Hello

I have a problem where i have to call 9 different sgemv_batched calls, on completely different data, save for the batch of A arrays, which is really the same matrix over and over. So i thought i could parallelize the bunch by creating 9 different queues and assigning each queue to one batched sgemv. However, the total time is still the sum of the times of each batch. Im using magma_v2, and declare the queues like so.

int device = 0;

magma_queue_t queue;

magma_queue_create(device, &queue);

So my question is : Is it impossible to cast all those batched sgemvs simulaneously, because of the function or something else I am unaware of, or am I making a mistake in my execution, (in which case i shall post my full code) ?

(Btw I built MAGMA with sequential mkl, not sure if that has anything to do with it)

A matrix is the same 128x128 matrix , the x and y are vectors of 128 components, and the batchCount is around 16000

Also, a slightly different question- do 3-4 milliseconds sound ok for each batch, on a GTX 970?

Any help would be greatly appreciated

Cheers

## Multiple queues and sgemv_batched

### Re: Multiple queues and sgemv_batched

Hi,

if you create different queues and launch different sgemv_batched this mean, you are telling the GPU, that whenever he has slot available for work he can launch work from queue 2, 3, 4, etc. Now two questions:

1- if you dispatch them over 9 queues that can run in parallel so why you didn't made your batchcount larger and submit in 1 queue and let Magma handle it (it mean the same)

2- if you want to stay with your decision and use many queues, it is OK. Now if the GPU has slot meaning has SMX without work, the Nvidia scheduler will start launching from the queues 2, 3, 4 etc. but if your batch (number of matrices in 1 call) is large enough to fulfill the GPU then it will behaves like you launched 9 call to sgemv_batched in sequential to the same queue (so you will get same time). Since you have 16000 matrices of size 128x128 I believe each batch is large enough to fulfill the GPU and so your timing by doing 9 sequential call, 9 queues of calls to sgemv_batched or 1 call to sgemv_batched with all of them will be very close to each other.

Note that today released version of sgemv_batched support a maximum of 65000 matrices as batchcount so you need at least 3 batch call for your 9*16000 matrices. Now between 3 and 9 it is not going to matter since the batchcount is 16000 large enough.

For performance:

That the way you verify your timing numbers.

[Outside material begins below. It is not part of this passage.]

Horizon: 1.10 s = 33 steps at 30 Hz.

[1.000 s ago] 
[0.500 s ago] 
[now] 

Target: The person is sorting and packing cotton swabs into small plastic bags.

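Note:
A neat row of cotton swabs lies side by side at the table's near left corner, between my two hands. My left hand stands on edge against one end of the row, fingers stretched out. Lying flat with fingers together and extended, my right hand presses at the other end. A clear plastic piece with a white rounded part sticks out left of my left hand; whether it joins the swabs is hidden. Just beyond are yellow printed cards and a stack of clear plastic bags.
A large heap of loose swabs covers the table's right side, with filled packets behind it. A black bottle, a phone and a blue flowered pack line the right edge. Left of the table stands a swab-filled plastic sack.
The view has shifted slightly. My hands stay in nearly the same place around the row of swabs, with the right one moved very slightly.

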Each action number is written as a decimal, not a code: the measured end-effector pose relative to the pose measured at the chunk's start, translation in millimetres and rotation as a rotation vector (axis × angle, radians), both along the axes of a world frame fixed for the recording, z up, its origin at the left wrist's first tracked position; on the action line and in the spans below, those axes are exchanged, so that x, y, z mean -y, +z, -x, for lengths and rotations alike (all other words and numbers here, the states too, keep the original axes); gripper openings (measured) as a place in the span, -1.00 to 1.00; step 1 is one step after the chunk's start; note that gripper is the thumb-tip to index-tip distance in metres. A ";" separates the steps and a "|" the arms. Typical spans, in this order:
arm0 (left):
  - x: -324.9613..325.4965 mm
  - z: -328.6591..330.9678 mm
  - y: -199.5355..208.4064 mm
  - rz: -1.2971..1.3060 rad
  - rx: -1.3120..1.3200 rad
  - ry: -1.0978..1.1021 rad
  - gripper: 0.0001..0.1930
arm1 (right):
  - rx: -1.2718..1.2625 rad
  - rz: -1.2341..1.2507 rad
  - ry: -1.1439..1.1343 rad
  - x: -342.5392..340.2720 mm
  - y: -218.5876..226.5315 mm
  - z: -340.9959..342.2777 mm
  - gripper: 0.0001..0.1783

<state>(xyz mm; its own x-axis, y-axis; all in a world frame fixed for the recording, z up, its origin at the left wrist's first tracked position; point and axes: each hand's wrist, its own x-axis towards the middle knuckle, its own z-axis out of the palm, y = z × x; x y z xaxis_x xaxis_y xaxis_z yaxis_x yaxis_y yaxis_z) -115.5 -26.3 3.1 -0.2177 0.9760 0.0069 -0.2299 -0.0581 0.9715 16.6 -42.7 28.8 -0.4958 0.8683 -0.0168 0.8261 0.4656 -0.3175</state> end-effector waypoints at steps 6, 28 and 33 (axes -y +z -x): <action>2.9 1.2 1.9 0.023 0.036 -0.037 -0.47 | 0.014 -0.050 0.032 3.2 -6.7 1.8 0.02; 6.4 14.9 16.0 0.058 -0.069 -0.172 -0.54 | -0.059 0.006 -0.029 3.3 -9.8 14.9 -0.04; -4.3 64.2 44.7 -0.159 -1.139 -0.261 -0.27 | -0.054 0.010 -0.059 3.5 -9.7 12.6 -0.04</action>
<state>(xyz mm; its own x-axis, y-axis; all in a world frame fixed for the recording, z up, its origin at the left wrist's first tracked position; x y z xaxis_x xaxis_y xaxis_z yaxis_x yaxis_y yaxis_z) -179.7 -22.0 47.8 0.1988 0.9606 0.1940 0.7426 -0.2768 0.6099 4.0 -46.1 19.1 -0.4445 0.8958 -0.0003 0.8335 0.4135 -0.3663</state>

The peak performance in Gflop/s of a GEMV (matrix-vector product) is the bandwidth of the hardware divided by 2 for single precision (sgemv) and by 4 for double precision (dgemv).

The performance of GEMV is the number of operation/time = 2n^2/time.

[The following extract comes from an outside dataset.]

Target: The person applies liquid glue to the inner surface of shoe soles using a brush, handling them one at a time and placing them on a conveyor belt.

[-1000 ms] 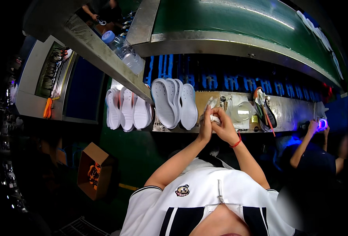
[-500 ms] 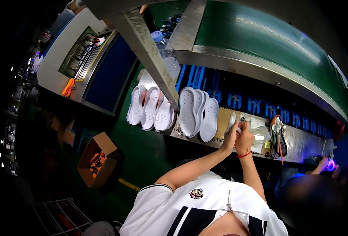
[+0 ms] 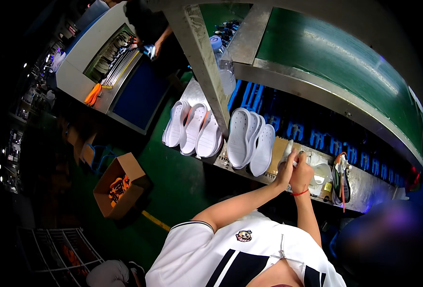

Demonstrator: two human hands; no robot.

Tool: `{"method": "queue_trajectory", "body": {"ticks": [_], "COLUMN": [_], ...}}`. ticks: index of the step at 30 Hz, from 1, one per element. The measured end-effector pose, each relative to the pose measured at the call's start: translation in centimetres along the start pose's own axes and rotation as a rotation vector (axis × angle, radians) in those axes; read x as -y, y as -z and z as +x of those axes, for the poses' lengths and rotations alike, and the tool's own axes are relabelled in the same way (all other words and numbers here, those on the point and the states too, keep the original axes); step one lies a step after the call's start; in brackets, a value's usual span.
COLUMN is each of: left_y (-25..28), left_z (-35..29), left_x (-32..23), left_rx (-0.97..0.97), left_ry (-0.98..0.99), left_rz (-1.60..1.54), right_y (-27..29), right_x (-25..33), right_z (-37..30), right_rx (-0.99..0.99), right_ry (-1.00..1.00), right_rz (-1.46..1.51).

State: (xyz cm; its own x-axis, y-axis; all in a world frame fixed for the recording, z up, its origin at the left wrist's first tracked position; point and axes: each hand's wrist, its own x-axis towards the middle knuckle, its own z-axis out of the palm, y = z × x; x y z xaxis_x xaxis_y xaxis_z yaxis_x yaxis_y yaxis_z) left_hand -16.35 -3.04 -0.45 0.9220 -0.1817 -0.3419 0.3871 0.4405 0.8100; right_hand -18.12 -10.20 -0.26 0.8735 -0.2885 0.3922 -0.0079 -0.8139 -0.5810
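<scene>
My left hand [image 3: 284, 173] is closed round a narrow white piece [image 3: 288, 149], whose top end sticks up past the fingers; its kind is not clear. Pressed close beside it, my right hand [image 3: 301, 174] is a fist with a red string at the wrist. Something small and white shows between the two hands, too small to name. Left of them, white shoe soles [image 3: 240, 136] lean together in a row on the metal bench, above a cardboard sheet [image 3: 277, 152]. More white soles [image 3: 195, 126] stand beyond the post. To the right sits a translucent white container [image 3: 322, 174].
A metal post [image 3: 204, 67] rises between the sole groups, by a plastic bottle [image 3: 224, 67]. Behind the bench runs a green conveyor [image 3: 336, 57]. Scissors and straps [image 3: 340, 179] lie at right. A cardboard box [image 3: 130, 165] stands on the floor. Another person's hand [image 3: 158, 48] holds a shoe.
The view has shifted, so the bench sits slightly lower and to the right. A person with a shoe has appeared by the machine at upper left. My hands stay together over the bench.
</scene>
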Motion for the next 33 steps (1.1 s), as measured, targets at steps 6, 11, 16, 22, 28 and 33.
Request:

for your case it is 16000*2*(128^2) / (3-4.10^-3 sec) = about 130-140 Gflop/s

According to Nvidia https://www.geforce.com/hardware/deskto ... ifications, I think you hardware GTX 970 has a Memory Bandwidth of 224 GB/sec meaning your sgemv is really reaching the peak since the peak sgemv will be around 224/2=112 Gflop/s

MKL is not important for MAGMA BLAS routine, it is useful for MAGMA LAPACK routine.

Azzam

if you create different queues and launch different sgemv_batched this mean, you are telling the GPU, that whenever he has slot available for work he can launch work from queue 2, 3, 4, etc. Now two questions:

1- if you dispatch them over 9 queues that can run in parallel so why you didn't made your batchcount larger and submit in 1 queue and let Magma handle it (it mean the same)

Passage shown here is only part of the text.